Adaptation individuelle
Le jeûne n’est pas une approche « taille unique ». Des facteurs comme l’âge, le sexe, le métabolisme, le statut hormonal et les maladies existantes influencent la façon dont le corps réagit au jeûne. Les femmes en phase préménopausique ou les personnes souffrant de troubles métaboliques ont souvent besoin de périodes de jeûne adaptées individuellement afin d’éviter des effets négatifs tels que des déséquilibres hormonaux.
Apport suffisant en nutriments pendant les phases d’alimentation
Entre les périodes de jeûne, il est essentiel de fournir à l’organisme une quantité suffisante de nutriments.Une carence en vitamines essentielles, en minéraux ou en calories peut inverser les effets positifs du jeûne et entraîner fatigue, perte musculaire ou affaiblissement du système immunitaire.
Durée et intensité appropriées
- Jeûne court (12–16 heures): Favorise la régénération et active des processus comme la cétose et l’autophagie, sans trop solliciter l’organisme.
- Jeûne prolongé (24–72 heures): Peut déclencher des processus de réparation plus profonds, mais nécessite une planification minutieuse et une surveillance médicale afin d’éviter une surcharge ou une carence en nutriments.
- Le jeûne chronique ou une restriction calorique excessive: Peut placer le corps dans un état de stress chronique, perturber la régulation hormonale et augmenter le risque de problèmes de santé, par exemple par la perte de masse musculaire ou des troubles du cycle menstruel.

Conclusion : L’art du jeûne approprié
Le jeûne est une méthode naturelle et scientifiquement fondée pour promouvoir la santé. Il peut activer des processus régénérateurs, optimiser le métabolisme et exercer des effets anti-inflammatoires ainsi que protecteurs des cellules. Il en ressort que même de courtes phases de jeûne, comme le jeûne nocturne, déclenchent des stimuli positifs, et qu’une prolongation de l’intervalle de jeûne (principalement en prenant le repas du soir plus tôt) peut renforcer les bienfaits pour la santé.
Cependant, le jeûne n’est pas un concept universellement adapté, mais nécessite une adaptation individuelle.

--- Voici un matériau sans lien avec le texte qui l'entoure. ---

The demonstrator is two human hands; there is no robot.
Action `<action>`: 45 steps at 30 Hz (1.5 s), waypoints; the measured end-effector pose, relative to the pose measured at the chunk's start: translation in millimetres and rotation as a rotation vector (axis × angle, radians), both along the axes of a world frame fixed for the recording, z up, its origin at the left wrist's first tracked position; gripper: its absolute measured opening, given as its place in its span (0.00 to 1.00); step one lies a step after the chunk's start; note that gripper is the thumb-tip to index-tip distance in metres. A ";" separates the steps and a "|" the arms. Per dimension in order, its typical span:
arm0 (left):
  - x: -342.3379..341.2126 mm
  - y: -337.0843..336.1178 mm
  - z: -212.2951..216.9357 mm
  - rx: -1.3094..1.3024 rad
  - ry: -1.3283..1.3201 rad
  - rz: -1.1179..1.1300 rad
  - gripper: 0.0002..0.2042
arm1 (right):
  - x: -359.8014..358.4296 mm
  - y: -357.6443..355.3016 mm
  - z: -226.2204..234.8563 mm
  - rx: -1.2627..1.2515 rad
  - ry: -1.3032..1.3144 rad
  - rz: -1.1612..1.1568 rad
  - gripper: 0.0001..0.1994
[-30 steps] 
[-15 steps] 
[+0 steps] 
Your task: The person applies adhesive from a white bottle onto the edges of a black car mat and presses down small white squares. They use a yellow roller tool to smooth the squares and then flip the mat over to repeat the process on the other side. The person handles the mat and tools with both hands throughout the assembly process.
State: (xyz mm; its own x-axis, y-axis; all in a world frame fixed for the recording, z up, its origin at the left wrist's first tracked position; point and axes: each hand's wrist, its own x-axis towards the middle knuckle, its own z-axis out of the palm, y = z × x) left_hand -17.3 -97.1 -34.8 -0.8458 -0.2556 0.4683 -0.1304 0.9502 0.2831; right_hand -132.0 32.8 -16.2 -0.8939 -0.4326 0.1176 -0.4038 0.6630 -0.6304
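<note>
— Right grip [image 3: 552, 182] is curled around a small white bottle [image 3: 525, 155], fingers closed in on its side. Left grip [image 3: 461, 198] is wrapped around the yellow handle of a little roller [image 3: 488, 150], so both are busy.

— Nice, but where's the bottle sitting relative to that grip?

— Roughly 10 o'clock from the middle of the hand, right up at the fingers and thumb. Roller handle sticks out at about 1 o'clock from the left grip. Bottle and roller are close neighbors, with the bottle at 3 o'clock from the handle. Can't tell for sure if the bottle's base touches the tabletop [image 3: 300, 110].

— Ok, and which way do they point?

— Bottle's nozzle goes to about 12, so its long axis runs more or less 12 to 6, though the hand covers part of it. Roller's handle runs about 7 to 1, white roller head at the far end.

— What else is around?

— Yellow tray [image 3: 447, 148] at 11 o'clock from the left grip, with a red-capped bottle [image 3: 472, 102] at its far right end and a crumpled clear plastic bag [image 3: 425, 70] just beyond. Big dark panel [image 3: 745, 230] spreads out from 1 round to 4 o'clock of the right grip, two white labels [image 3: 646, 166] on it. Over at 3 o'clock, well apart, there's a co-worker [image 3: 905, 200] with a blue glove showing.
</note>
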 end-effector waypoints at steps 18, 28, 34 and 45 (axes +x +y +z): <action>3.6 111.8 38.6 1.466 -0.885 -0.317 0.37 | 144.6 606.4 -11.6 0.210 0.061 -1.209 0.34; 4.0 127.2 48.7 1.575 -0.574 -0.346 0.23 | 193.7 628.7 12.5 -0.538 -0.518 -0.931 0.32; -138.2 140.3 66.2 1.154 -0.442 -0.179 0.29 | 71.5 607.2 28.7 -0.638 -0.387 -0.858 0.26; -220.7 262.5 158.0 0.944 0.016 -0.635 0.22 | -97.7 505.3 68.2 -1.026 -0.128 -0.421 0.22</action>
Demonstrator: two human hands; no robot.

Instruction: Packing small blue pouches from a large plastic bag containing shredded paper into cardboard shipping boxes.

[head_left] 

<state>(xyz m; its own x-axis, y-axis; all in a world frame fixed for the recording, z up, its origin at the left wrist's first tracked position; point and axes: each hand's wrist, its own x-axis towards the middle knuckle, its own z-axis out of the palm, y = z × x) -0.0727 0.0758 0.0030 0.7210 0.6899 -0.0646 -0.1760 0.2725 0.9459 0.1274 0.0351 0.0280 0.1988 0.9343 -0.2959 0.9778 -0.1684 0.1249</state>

À certaines périodes de la vie, comme pendant la grossesse, l’allaitement ou l’adolescence, ainsi qu’en présence de certaines maladies comme la goutte ou les troubles du comportement alimentaire, le jeûne peut potentiellement causer plus de tort que de bénéfice. Une restriction alimentaire trop fréquente ou trop intensive peut également transformer le stimulus positif en un stress « métabolique » éprouvant.
Avec l’augmentation des preuves scientifiques, le jeûne s’impose non seulement comme mesure préventive, mais de plus en plus aussi comme option thérapeutique complémentaire. L’essentiel est une approche attentive, qui tient compte des prédispositions personnelles afin d’exploiter au mieux les bienfaits pour la santé et de minimiser les risques potentiels.